Publication information
- Publisher: Fantagraphics
- Schedule: quarterly
- Format: standard
- Publication date: Mar. 1993 – Dec. 1994
- No. of issues: 7
- Main character(s): Margarita Schnapps, Lavender Sachet, Milkshake Gravy, Morties

Creative team
- Written by: Doug Allen and Gary Leib
- Artist(s): Doug Allen and Gary Leib

= Idiotland =

Idiotland is a surrealistic comic book by Doug Allen and Gary Leib published by Fantagraphics in 1993–1994. It is noticeably more surreal and Dada-like than Allen's more famous work, the Steven comic strip and its compilations.

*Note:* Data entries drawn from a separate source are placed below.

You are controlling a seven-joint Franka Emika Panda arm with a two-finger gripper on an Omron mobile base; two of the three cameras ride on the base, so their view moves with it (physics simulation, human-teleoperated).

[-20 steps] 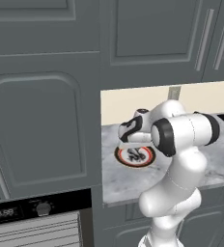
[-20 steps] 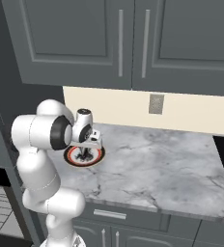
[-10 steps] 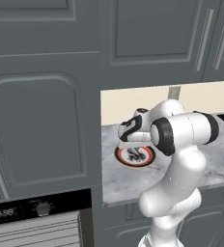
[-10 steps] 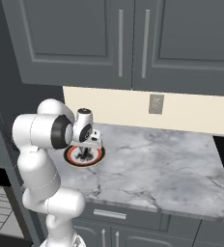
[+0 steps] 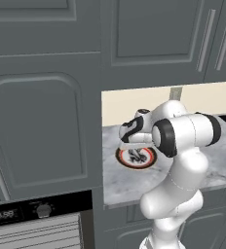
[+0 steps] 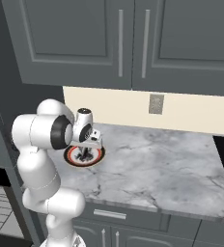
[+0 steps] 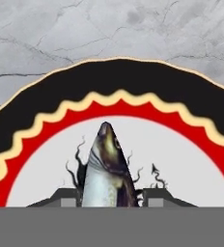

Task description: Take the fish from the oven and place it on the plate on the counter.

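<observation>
Grey-white marble fills the top of the hand view, and below it lies the plate with a black outer band, a cream wavy line, a red ring and a white middle with thin dark drawings. The fish rises from the bottom centre of this view, its head pointing up toward the far rim. It stands between the two dark tips of the gripper, which are close on both its sides, so I judge that the fingers are closed on the fish and hold it by the body. It is carried nose-forward along the fingers, probably because it was taken lengthwise from the rack.

In the left base view the gripper is just over the plate in the middle of the frame, on the counter. In the right base view the plate sits at the left of the counter, near its front edge, and the hand is directly above it. Whether the fish already touches the plate, I cannot tell.

The oven shows at the lower left of the left base view. Its small display has pale characters, too blurred to read. I can read no brand or label anywhere.
</observation>
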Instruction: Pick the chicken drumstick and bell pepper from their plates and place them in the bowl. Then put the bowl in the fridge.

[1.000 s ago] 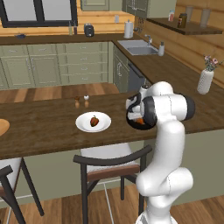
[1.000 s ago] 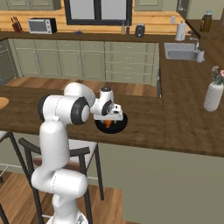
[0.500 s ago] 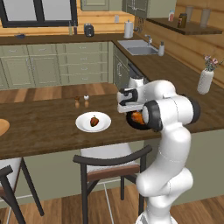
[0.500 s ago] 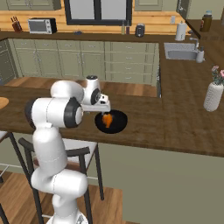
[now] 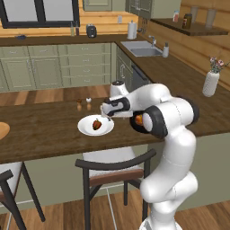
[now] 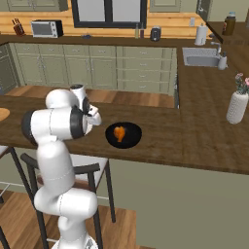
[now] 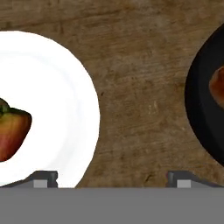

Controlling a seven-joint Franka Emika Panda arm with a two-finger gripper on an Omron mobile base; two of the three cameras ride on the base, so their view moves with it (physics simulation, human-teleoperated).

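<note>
Chicken drumstick (image 6: 119,133) in bowl (image 6: 132,141), thin end toward camera

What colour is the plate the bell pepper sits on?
Plain white; the plate under the bell pepper shows best in the hand view.

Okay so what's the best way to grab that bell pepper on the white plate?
Come straight down from above and close the fingers across the rounded red body of the bell pepper. It sits alone near the middle of the flat white plate, so the plate likely leaves no room to get in from the side. The gripper hangs beside the plate, open.
</note>
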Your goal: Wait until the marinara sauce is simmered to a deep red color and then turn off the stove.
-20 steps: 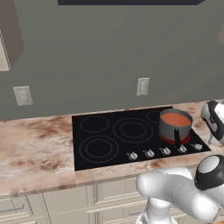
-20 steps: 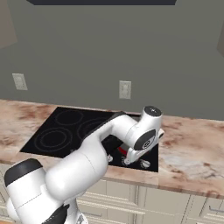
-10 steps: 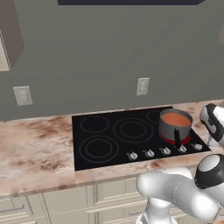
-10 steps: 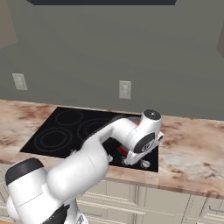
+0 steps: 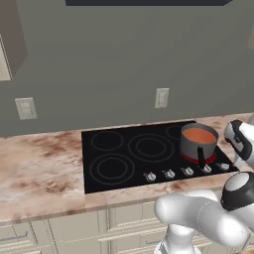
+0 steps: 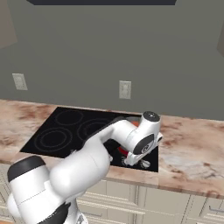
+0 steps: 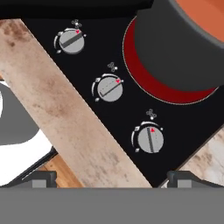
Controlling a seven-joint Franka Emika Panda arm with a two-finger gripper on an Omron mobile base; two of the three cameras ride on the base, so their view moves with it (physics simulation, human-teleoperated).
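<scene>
The stove (image 5: 124, 158) is a black glass cooktop set into the counter. On its right rear burner stands a grey saucepan (image 5: 198, 144) holding the marinara sauce (image 5: 199, 135), which looks orange-red. In the hand view the burner ring (image 7: 146, 76) glows red under the saucepan (image 7: 183, 48), and three silver knobs (image 7: 109, 89) lie in a row beside it. My gripper (image 7: 114, 179) hovers above the nearest knob (image 7: 150, 139), open, with nothing between its fingers. The hand (image 5: 239, 141) hangs just right of the pan.
A marbled counter (image 5: 39, 173) surrounds the stove, and its front edge (image 7: 65, 109) runs beside the knobs. Wall outlets (image 5: 161, 97) sit on the grey backsplash. My arm (image 6: 113, 140) crosses in front of the pan in the right base view.
The hand has sunk slightly toward the right end of the knob row. The pan and sauce stand as before.
</scene>
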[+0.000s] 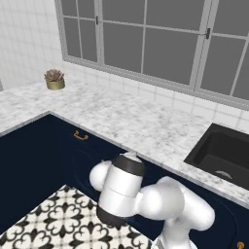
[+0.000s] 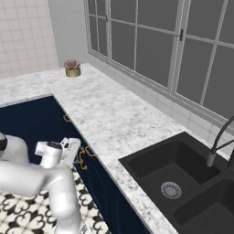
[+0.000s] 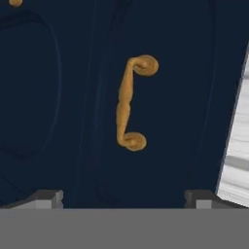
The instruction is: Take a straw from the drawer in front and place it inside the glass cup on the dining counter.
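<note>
Here, facing the navy drawer (image 3: 160, 107) front from close by in the hand view, with the curved brass-gold handle (image 3: 130, 103) set lengthwise up the picture, a scrolled end at each tip. Hand (image 3: 124, 198) open wide: two small dark fingertips (image 3: 46, 198) standing far apart at the bottom, well to either side of the handle and gripping nothing. Not touching the handle; clear navy panel between tips and brass. Drawer shut, front flush with the neighbouring navy panel, a recessed frame line running beside the handle.

From the right base view, hand (image 2: 73, 153) held low in front of the cabinet face, just below the front edge of the marble counter (image 2: 114, 119), near a gold handle (image 2: 84, 157) there. Black sink (image 2: 183, 178) sunk into the counter toward its right end, grey faucet (image 2: 219, 141) arching over the sink's far side. Small potted plant (image 2: 72, 67) at the counter's far corner, by the tiled wall, well apart from the arm.

From the left base view, white arm (image 1: 146, 199) folded low before the navy fronts, another gold handle (image 1: 80, 135) further left under the counter edge. Patterned black-and-white floor (image 1: 63, 221) beneath. Large grey window (image 1: 155, 39) above the counter's back edge.
</note>
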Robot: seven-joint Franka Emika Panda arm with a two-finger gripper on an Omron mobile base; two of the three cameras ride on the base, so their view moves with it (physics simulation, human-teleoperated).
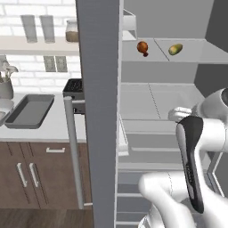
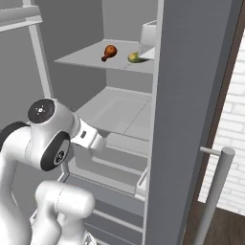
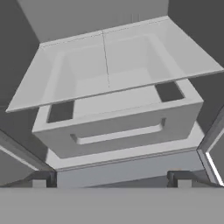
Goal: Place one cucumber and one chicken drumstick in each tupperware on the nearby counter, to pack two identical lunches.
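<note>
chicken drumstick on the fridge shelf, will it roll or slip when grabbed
The chicken drumstick looks glossy, so it may slip between the fingers. Its bulbous end tapering to thin bone suggests it would pivot rather than roll straight. It probably stays stiff when lifted.

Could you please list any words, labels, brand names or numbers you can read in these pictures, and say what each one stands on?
There is no readable text in any of the views.
The jars on the wall shelf are plain; any label is too small to tell.
The black toaster, the grey tray on the counter, the fridge door and the fridge drawer bear no markings.
The robot arm shows no lettering.
</note>
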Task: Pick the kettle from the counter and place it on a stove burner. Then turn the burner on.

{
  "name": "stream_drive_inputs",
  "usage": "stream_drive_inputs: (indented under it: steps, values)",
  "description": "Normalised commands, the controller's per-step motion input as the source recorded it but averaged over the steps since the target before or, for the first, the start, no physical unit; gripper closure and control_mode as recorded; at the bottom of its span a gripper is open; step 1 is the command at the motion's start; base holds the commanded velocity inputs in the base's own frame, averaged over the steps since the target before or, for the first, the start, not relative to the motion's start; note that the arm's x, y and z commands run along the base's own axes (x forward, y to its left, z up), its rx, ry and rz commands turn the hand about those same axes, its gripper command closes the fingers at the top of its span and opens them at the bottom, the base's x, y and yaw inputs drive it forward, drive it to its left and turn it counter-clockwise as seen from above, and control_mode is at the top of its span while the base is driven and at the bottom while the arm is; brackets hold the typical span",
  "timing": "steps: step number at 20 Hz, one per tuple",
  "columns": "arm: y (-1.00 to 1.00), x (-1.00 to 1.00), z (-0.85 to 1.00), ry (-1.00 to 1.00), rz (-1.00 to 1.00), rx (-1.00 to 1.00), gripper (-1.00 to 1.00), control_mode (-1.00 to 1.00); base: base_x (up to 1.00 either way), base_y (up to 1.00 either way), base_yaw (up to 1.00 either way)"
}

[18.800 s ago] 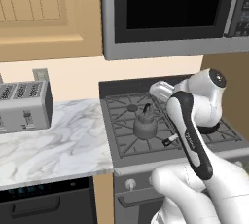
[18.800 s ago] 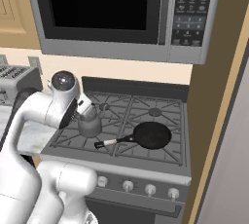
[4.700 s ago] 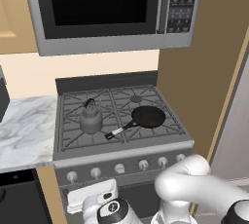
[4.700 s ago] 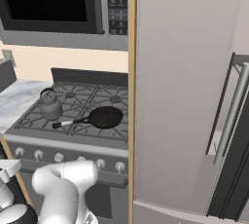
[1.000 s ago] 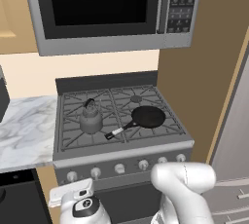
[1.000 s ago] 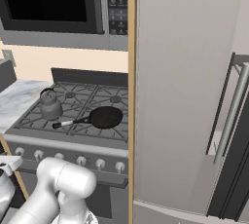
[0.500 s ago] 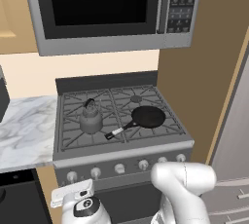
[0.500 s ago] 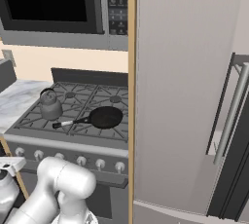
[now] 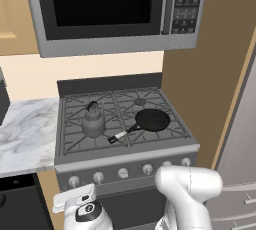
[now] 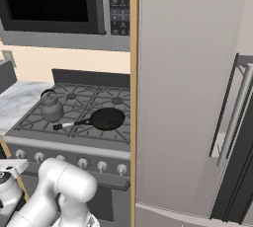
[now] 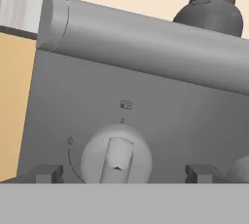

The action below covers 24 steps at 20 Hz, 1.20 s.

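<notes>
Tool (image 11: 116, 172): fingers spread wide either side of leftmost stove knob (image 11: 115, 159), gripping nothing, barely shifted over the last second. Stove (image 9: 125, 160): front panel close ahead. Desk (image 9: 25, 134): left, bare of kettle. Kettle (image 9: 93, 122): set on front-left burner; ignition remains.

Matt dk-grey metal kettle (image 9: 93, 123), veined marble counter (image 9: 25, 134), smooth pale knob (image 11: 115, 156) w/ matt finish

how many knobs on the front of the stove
6 knobs in a row along the front panel, left to right; the arm's body may cover part of the panel, so more could be hidden.
</notes>
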Motion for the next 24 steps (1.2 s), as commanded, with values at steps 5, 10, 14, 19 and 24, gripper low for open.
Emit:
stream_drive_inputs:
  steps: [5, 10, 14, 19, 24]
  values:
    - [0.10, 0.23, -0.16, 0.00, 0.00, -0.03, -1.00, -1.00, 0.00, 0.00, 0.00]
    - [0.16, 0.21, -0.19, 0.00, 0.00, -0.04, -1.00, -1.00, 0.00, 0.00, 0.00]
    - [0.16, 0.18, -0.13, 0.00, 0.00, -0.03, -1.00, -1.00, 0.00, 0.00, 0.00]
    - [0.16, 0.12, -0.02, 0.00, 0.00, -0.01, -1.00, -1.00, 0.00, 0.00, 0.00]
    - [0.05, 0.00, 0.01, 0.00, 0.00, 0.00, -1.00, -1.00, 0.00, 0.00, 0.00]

Idiotland was low on plot and high on bizarre characters of unusual anatomy and memorable names, such as Margarita Schnapps and Lavender Sachet, a pair of mean-spirited, middle-aged shopaholics in anthropomorphic animal form, or Milkshake Gravy, a nosy, unattractive, cross-dressing mailman. It also includes the serialized, three-part story, "Morties", about a small community overtaken by parasitic, mind-controlling fish, called Morties, which bubble up from the brain and burst through the skull. After "Morties" concluded, a new serial began in issue #4, called "Lunch Money". Both stories starred the creators Allen and Leib portrayed as children.

Idiotland was nominated for a 1994 Harvey Award for Best New Series. It ran for seven issues.